Small data (also called low data) problems are hard because most learning algorithms optimize a cost function that is an average over the training examples. As a result, the algorithm gives low aggregate weight to rare classes and under-performs on them. Giving 1,000 times higher weight to examples from very rare classes does not work, as it introduces excessive variance.
We see this in self-driving cars as well. We would like to detect pedestrians reliably even when their appearance (say, holding an umbrella while pushing a stroller) has low frequency in the training set. We have huge datasets for self-driving, but getting good performance on important but rare cases continues to be challenging.
How do we address small data? We are still in the early days of building small data algorithms, but some approaches include:
- Transfer learning, in which we learn from a related task and transfer knowledge over. This includes variations on self-supervised learning, in which the related tasks can be “made up” from cheap unlabeled data.

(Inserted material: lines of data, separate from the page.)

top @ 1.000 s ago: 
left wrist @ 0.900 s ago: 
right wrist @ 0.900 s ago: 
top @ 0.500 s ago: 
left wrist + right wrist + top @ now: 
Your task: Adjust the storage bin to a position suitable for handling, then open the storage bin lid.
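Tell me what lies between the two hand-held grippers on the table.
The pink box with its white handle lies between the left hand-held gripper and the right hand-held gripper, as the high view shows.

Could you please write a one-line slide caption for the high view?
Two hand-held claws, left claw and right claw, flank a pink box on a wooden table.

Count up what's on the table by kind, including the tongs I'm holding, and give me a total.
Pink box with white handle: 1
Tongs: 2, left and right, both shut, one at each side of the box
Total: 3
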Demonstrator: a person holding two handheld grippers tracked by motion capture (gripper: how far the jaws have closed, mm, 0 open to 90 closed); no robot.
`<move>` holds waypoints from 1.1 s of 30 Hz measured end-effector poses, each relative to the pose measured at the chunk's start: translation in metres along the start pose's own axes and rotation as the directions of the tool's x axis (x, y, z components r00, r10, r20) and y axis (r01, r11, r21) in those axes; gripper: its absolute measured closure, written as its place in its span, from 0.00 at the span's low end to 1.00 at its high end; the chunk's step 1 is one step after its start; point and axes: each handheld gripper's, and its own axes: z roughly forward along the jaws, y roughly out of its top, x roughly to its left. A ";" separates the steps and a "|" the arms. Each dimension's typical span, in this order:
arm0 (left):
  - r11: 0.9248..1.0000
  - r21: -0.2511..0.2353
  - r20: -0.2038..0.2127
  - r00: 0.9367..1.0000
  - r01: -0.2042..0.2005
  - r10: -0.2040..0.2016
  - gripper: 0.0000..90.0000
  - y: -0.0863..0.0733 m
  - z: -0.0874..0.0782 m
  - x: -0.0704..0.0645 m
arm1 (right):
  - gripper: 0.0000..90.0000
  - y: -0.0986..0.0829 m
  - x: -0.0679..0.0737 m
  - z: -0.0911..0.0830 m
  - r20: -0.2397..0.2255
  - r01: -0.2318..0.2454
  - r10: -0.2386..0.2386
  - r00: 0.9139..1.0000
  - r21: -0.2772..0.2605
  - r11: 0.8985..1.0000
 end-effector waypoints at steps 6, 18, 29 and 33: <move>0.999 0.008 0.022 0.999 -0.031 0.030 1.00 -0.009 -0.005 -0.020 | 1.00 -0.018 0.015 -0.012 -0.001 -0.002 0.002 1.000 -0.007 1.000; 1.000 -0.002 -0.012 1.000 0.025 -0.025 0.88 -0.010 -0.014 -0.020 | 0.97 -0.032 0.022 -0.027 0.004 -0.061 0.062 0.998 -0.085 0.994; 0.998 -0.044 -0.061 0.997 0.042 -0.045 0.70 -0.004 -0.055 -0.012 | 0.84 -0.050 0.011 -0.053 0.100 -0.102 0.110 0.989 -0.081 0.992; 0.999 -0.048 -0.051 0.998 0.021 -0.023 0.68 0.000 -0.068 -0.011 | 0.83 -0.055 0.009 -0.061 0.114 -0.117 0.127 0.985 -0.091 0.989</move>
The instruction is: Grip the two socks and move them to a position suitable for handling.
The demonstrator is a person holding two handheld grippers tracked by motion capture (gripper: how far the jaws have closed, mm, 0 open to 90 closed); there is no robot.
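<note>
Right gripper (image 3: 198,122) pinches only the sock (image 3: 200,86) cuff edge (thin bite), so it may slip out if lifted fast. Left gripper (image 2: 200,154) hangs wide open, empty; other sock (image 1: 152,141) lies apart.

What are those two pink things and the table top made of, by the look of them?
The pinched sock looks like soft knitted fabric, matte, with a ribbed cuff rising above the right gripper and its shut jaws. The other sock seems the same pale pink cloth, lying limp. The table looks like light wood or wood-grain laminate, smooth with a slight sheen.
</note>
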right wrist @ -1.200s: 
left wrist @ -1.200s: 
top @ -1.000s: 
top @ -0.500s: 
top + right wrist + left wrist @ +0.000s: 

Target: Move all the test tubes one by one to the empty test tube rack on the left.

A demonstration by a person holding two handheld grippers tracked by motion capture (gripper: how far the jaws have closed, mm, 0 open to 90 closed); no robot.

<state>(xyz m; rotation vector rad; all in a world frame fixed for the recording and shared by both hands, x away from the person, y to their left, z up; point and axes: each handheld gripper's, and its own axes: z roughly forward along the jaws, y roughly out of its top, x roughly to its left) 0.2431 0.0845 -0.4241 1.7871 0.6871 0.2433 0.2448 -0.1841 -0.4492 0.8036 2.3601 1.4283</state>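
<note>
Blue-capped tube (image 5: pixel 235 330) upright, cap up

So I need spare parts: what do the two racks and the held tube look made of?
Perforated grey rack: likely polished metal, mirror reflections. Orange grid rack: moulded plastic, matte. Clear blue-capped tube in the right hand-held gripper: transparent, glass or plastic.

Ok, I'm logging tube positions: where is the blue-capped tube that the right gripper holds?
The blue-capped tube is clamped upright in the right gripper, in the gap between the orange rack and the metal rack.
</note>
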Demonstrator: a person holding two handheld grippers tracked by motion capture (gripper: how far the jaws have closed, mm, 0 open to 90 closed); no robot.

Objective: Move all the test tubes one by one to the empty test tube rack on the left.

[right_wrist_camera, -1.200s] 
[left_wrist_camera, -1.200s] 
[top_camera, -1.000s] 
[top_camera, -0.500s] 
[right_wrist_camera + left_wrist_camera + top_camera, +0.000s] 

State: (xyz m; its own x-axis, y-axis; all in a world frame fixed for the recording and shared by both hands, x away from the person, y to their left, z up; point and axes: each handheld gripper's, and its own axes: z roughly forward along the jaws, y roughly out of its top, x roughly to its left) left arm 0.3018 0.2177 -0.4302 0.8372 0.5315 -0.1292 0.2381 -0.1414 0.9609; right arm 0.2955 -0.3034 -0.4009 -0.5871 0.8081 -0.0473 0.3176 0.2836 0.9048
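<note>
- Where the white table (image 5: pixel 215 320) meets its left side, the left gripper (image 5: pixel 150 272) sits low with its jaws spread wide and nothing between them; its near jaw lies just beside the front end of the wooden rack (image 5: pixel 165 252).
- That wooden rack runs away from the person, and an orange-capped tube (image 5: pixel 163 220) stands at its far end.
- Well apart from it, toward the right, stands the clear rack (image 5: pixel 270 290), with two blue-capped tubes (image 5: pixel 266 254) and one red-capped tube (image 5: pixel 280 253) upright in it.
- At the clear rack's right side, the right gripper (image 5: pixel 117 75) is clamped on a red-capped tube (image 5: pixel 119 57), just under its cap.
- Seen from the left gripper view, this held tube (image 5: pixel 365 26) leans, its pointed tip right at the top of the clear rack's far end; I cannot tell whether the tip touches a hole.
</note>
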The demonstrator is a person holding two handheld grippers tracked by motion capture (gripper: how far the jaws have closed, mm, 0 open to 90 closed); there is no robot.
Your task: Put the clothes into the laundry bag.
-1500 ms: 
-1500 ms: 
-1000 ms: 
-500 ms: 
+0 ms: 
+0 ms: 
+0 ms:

- One- or few-shot learning, in which we (meta-)learn from many related tasks with small training sets in the hope of doing well on the problem of interest. You can find an example of one-shot learning in the Deep Learning Specialization.
- Relying on hand-coded knowledge, for example through designing more complex ML pipelines. An AI system has two major sources of knowledge: (i) data and (ii) prior knowledge encoded by the engineering team. If we have small data, then we may need to encode more prior knowledge.
- Data augmentation and data synthesis.
Benchmarks help drive progress, so I urge the development of small data benchmarks in multiple domains. When the training set is small, ML performance is more variable, so such benchmarks must allow researchers to average over a large number of small datasets to obtain statistically meaningful measures of progress.
My teams are working on novel small data techniques, so I hope to have details to share in the future.